All that said, a marriage is not something that can be forced upon a society or a generation, and it is simply against the laws of probability that within one generation of us letting go, we will have a mish mash society where classes based on castes will have become absent suddenly. Still, if the current Sikh society does become a bit more relaxed when evaluating a potential mate in terms of their class structure and placement in the caste hierarchy, then the mishmash will indeed grow. At least let us start reiterating to ourselves that education and nature are indeed much more important than caste. At least, let us not start the very matrimonial search and placement by the dreaded three word caste description. At least let us not talk about a candidate by first describing the caste. The day some of this happens, we may finally claim to be Sikhs again.
May 19th, 2009
As I drove this morning to work, listening to Dianne Rehm show, I got drawn into the long standing Israeli-Palestinian peace process thinking. Like any other naive bystander who has a dozen suggestions, I offer mine here. The only difference being, these suggestions are not really mine, I have heard them time and again from some speakers, but to my surprise, these suggestions have not yet made into the staple part of the Israeli-Palestinian peace process discussions.
- Involving Jordan and Egypt: All Israeli-Palestinian peace discussions are usually focused naturally on Israel and Palestine. The difficulty with this approach is that these two sides are the farthest apart in terms of thinking and they can view each other as the other party in a zero sum game. The involvement of Jordan and Egypt changes that. The reason being that both of them have peace treaties with Israel, and they also have very good working relationships with Palestinians. They can play a natural mediary role, which other countries such as Saudi Arabia (or Syria and Iran) cannot. Jordan and Egypt also stand to gain the most in terms of tourism and trade if a stable middle east is established.
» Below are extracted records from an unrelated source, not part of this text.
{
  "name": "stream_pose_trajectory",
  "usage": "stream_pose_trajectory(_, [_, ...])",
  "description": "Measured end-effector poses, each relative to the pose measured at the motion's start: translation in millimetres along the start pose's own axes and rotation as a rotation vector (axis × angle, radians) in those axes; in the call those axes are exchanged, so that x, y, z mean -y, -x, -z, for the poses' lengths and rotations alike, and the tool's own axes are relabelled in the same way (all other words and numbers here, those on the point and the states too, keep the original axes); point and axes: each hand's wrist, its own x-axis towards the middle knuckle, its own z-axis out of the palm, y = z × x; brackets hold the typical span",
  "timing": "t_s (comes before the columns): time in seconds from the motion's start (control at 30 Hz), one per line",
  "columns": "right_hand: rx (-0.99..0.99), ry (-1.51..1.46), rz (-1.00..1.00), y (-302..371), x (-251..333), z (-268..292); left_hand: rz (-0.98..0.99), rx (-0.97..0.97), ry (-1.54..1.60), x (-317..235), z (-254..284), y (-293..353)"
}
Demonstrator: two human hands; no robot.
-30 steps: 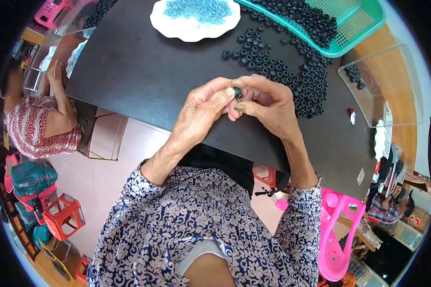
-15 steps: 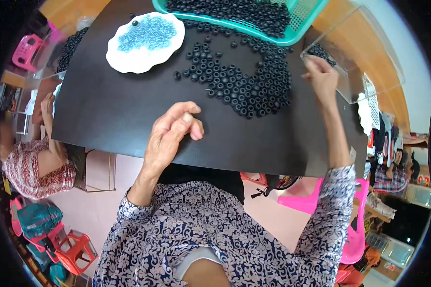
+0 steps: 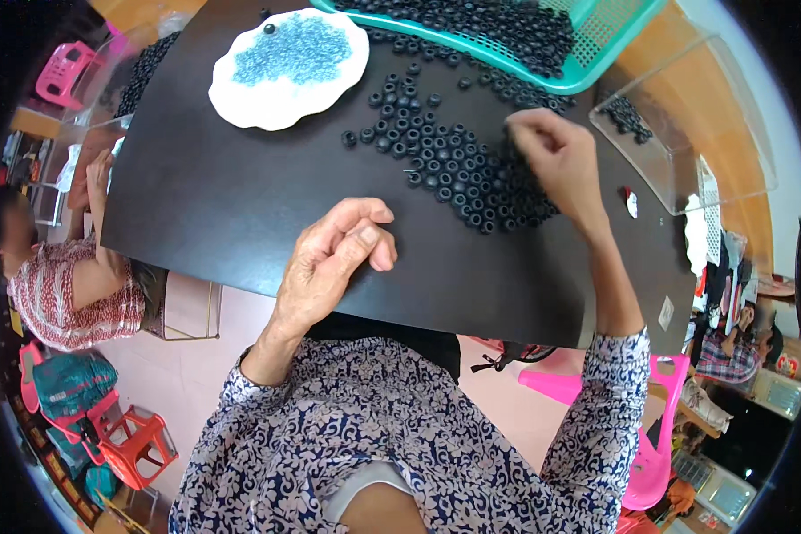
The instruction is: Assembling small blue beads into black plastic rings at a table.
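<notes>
Your right grip (image 3: 561,160) curls, blurred, over the black beads (image 3: 458,169) on the table (image 3: 187,205); your left grip (image 3: 329,258) half-curls nearer you; whether either holds anything, I cannot tell; beyond sit a white plate (image 3: 276,111) and green basket (image 3: 571,86).

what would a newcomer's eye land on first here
Probably the spread of round black beads with holes on the dark brown tabletop, with the person's right hand over its right side. Next, to the left, the white wavy-rimmed plate bearing small translucent blue pieces, and beyond the spread, the bright green perforated basket holding more black beads.
</notes>
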Motion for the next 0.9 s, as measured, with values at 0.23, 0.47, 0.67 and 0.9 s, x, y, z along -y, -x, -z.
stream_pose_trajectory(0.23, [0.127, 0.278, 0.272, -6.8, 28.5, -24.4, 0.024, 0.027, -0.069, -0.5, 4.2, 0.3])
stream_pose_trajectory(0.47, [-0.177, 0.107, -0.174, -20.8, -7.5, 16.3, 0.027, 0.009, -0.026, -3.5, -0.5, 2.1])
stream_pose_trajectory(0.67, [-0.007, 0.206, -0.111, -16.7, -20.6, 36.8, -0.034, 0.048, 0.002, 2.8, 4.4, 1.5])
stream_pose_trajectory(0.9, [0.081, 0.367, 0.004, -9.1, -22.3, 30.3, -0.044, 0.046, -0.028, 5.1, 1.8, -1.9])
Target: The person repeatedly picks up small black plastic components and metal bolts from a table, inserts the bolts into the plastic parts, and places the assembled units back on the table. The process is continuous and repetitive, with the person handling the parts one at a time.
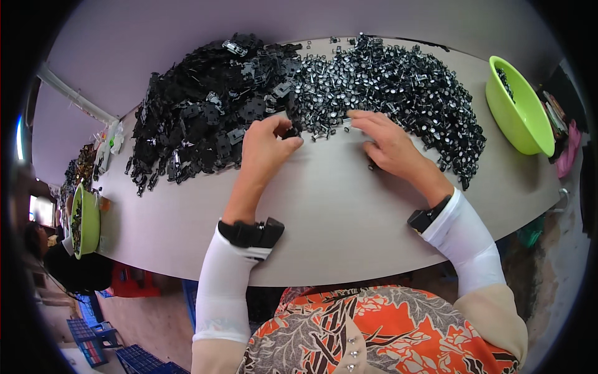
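Observation:
My left hand (266, 144) is closed, thumb and fingertips pinching a small black plastic part (290, 131) that they mostly cover. It is at the front of a large heap of flat black plastic plates (205, 118) with a few silvery pieces in it. My right hand (391, 144) reaches to the front edge of a pile of small black and silver wheel-like pieces (398, 81). Its index and middle fingers stretch out beside the pieces, with the thumb apart from them. A tiny dark piece (372, 166) shows just under the right thumb; whether it touches the hand I cannot tell.
A lime-green basin (529, 118) with dark pieces inside stands at the table's right. Another green basin (91, 221) is at the far left, next to a person in dark clothing (75, 268). The pale table (330, 230) curves in front of me. Blue stools (146, 360) stand below left.

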A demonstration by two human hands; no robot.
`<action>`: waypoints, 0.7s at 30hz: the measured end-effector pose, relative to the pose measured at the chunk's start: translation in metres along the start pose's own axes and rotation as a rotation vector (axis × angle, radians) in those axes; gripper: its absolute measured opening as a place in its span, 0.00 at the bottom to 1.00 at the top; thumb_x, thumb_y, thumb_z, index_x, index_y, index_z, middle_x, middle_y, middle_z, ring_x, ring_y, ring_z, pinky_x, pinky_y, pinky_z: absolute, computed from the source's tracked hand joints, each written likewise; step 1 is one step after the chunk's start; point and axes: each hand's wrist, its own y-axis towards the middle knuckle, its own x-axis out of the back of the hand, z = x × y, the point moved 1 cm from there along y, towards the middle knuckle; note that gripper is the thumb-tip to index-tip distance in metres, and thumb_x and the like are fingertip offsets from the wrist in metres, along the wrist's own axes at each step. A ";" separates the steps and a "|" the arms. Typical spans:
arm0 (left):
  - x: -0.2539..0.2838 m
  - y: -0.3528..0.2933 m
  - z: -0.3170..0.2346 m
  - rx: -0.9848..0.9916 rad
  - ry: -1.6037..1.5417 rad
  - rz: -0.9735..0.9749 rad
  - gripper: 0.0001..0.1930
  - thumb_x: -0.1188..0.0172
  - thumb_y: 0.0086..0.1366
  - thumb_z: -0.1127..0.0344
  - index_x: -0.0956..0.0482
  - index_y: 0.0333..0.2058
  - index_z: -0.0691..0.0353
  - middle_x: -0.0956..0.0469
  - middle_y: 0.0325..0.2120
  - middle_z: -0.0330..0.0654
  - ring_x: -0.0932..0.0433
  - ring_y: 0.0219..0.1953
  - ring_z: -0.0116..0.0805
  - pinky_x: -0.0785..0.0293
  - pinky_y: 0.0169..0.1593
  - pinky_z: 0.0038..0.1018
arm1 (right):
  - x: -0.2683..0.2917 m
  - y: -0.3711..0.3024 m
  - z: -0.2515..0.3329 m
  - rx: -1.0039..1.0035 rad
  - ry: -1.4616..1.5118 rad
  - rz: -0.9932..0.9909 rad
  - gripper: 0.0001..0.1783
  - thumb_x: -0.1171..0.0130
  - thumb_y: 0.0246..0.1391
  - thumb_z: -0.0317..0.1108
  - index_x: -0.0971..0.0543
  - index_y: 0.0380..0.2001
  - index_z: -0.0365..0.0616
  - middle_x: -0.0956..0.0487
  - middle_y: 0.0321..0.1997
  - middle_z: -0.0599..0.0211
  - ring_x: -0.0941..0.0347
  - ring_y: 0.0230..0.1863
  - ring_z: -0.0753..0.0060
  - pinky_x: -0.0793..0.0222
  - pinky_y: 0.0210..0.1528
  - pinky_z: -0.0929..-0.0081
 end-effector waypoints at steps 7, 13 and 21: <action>-0.003 -0.038 -0.002 0.159 -0.652 0.077 0.16 0.33 0.56 0.67 0.22 0.41 0.69 0.20 0.32 0.40 0.22 0.32 0.26 0.26 0.37 0.21 | 0.008 -0.001 0.016 -0.080 0.017 0.265 0.14 0.46 0.42 0.19 0.25 0.36 0.40 0.24 0.40 0.61 0.31 0.43 0.56 0.35 0.46 0.62; -0.010 -0.045 -0.001 0.478 -1.244 0.420 0.16 0.45 0.65 0.62 0.26 0.45 0.69 0.21 0.33 0.47 0.18 0.32 0.38 0.19 0.33 0.31 | 0.015 -0.002 0.022 -0.116 0.016 0.081 0.13 0.39 0.40 0.23 0.25 0.33 0.39 0.25 0.41 0.62 0.31 0.43 0.56 0.34 0.46 0.65; -0.014 -0.048 -0.006 0.582 -1.285 0.538 0.14 0.46 0.63 0.69 0.27 0.46 0.71 0.22 0.34 0.47 0.18 0.32 0.40 0.17 0.31 0.32 | -0.002 -0.002 0.014 -0.010 -0.069 0.156 0.11 0.39 0.41 0.23 0.25 0.32 0.38 0.27 0.36 0.63 0.32 0.43 0.57 0.34 0.45 0.65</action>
- Highlighting the inherent commonalities by focusing on human aspects: Norwegian negotiators have long attempted to focus on the common aspects by making the meetings a bit more than pure business meetings. One way that it has been achieved in the past is for all parties to bring full families into the business meetings. The rationale is a bit cheesy, but quite simple. We tend to stereotype people (such as John McCain being “hawkish”), but the same stereotype does not seem to make sense when you see the person holding a 4-yr old. This though is not just a bag of tricks, it is a deliberate and conscious effort to focus on the future and what is common, and not to be susceptible to stereotypes and memories of failure.
Well, that is it really – (not my) two cents there.
May 7th, 2009
Certainly this is a scary situation for *anyone*, but the story of a 3-year-old boy missing for 2 days found alive is so positive and uplifting that it only appears as a testimony to the human spirit. It is remarkable that a boy who only had T-shirt, sneakers and a pull-up diaper did so well in spring cool weather (low 50s) with no food and water for two days.
May God bless the child with good health and a long life.